Alcohol and other drug treatment services in Australia 2017–18: key findings

Drugs and alcohol alcohol and drug interventions Australia
Description

Alcohol and other drug (AOD) treatment services across Australia provide a broad range of treatment services and support to people using drugs, and to their families and friends. These key findings present high-level information for 2017–18 about publicly funded AOD treatment service agencies, the people they treat, and the treatment provided.

Key Findings:

In 2017–18:

  • 952 publicly funded AOD treatment agencies provided 209,287 treatment episodes to 130,031 clients aged 10 or over.
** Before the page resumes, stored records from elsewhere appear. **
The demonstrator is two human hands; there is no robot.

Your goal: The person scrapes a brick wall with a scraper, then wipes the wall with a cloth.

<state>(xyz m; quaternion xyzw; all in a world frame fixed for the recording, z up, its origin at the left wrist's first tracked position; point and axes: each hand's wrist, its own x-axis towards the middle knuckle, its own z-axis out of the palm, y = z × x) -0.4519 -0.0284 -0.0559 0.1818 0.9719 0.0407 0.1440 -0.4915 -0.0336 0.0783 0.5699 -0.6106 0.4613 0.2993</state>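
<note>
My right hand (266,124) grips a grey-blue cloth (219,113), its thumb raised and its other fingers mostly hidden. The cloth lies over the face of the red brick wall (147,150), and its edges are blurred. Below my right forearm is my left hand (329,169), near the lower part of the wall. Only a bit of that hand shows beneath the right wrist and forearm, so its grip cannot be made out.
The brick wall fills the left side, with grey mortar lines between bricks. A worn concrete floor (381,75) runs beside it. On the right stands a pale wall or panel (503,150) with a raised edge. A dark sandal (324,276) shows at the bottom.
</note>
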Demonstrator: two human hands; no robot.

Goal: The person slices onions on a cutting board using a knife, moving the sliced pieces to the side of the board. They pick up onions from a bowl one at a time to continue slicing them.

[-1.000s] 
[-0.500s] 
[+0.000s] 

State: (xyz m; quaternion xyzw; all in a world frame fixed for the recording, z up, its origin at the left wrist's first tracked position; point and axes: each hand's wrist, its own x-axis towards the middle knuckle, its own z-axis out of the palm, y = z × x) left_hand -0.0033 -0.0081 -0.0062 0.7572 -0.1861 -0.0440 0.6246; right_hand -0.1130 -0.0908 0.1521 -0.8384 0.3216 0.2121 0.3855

This equates to 602 clients and 969 episodes per 100,000 people
  • nationally, clients received an average of 1.6 treatment episodes for their own drug use
  • across all jurisdictions, the number of agencies ranged from 16 in the Australian Capital Territory to 390 in New South Wales
  • the most common principal drugs of concern that led clients to seek treatment were alcohol (34% of all treatment episodes), amphetamines (25%), cannabis (21%) and heroin (5%)
  • nationally, counselling was the most common treatment type (39%).
  • Over the period from 2013–14 to 2017–18:
  • the number of publicly funded agencies providing data about services for clients seeking treatment and support rose from 796 to 952
  • nationally, the 4 most common principal drugs of concern remained consistent, with amphetamines increasing as a proportion of closed treatment episodes, from 17% to 25%
  • the proportion of closed episodes where alcohol was the principal drug of concern decreased from 40% to 34%
  • nationally, counselling remained the most common main treatment type, followed by assessment only
  • the proportion of episodes with counselling as the main treatment type for the principal drug of concern of alcohol fell from 45% to 41%
  • the median duration of heroin treatment episodes decreased from 29 days to 23 days, the largest change in treatment duration compared with alcohol, cannabis and amphetamines.